November 6, 2021 Reading Time: 9 minutes

This is behavior that picks and chooses precepts from both syndromes [taking and trading], creating monstrous moral hybrids.” – Jane Jacobs, from Systems of Survival

Disclosure: I am vaccinated against Covid-19. So allow me to inoculate myself from any charges that I am an ‘anti-vaxxer.’ I am not. Yet, I join millions of people worldwide who are unsettled by vaccine mandates like those issued from the Biden Administration and from states like California. First, we should ask whether the mandates make sense from a public health perspective. Then, if not, we want to try to make sense of why authorities would double down on measures with such weak public health justification.

Mandates Make No Apparent Sense

Before we get into the political economy of that which slinks from the coital bed of government and pharma, we need briefly to get into the reasons why the current “public health” case for mandates and passports makes no sense.

  1. Schoolchildren currently have negligible risks from Covid-19. Subjecting kids to risks such as myocarditis, pericarditis, and thrombosis, however small, is not based on any rational assessment of the current data on Covid disease risks to children. So the main argument for mandatory child vaccination is that it protects adults. Not only do Covid vaccines have diminished effectiveness through time, but they also do precious little against transmissibility after only two months, especially against the variants currently raging worldwide. Breakthrough cases are legion, and waning vaccine effectiveness is well-documented. (Disclosure 2: Despite being vaccinated, I contracted Covid and passed it to my vaccinated partner and unvaccinated children.) Of course, no one has studied the long-term effects of mass mRNA vaccination on either adults or children, and even the clinical trials on children are dubious. So it’s strange to hear the usual boosters (no pun) of a more expansive regulatory state want to move full-throttle in forcing experimental therapies on kids. 
  1. Vaccine mandates introduce unnecessary risks to the scores of millions of Americans who are Covid recovered.

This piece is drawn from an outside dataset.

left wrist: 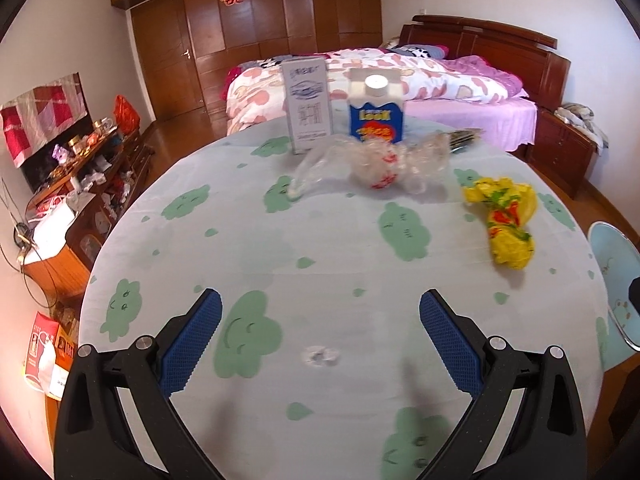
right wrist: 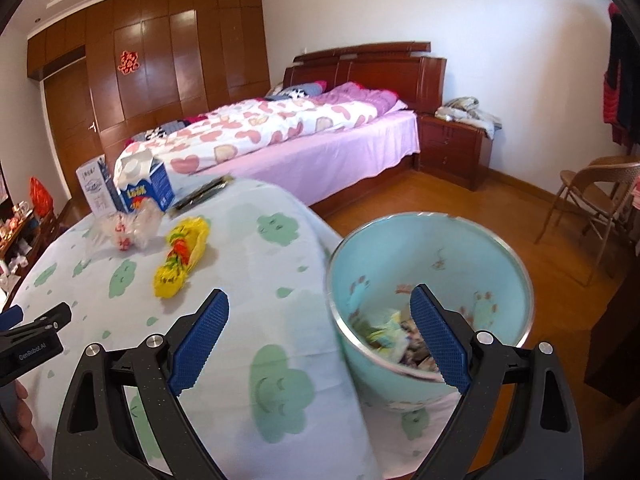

Study after study (after study) demonstrates that people who have recovered from Covid-19 have robust, durable immunity, which is as good or better than vaccine immunity. There is no reason people with natural immunity should be compelled to undergo any therapy whose long-term effects are unknown. Never mind that the magnitude of the known risks is still being studied. (One Covid recovered law professor sued his university for just such a mandate.)
  2. Vaccine mandates are questionable even for those who have not yet contracted Covid-19. Why? It’s pretty simple: adults ought to weigh the known and unknown risks of any medical decision for themselves and seek proven early treatment if they contract the virus. As I pointed out above, the case for vaccine-based community protection is weak and growing weaker by the day. It’s frankly bizarre that we are living in such a time that authorities fancy it’s okay to force anyone to undergo therapies that are still considered experimental. Such is not to argue that riskier experimental therapies shouldn’t be an option for people in a pandemic; it is simply to argue against compulsion.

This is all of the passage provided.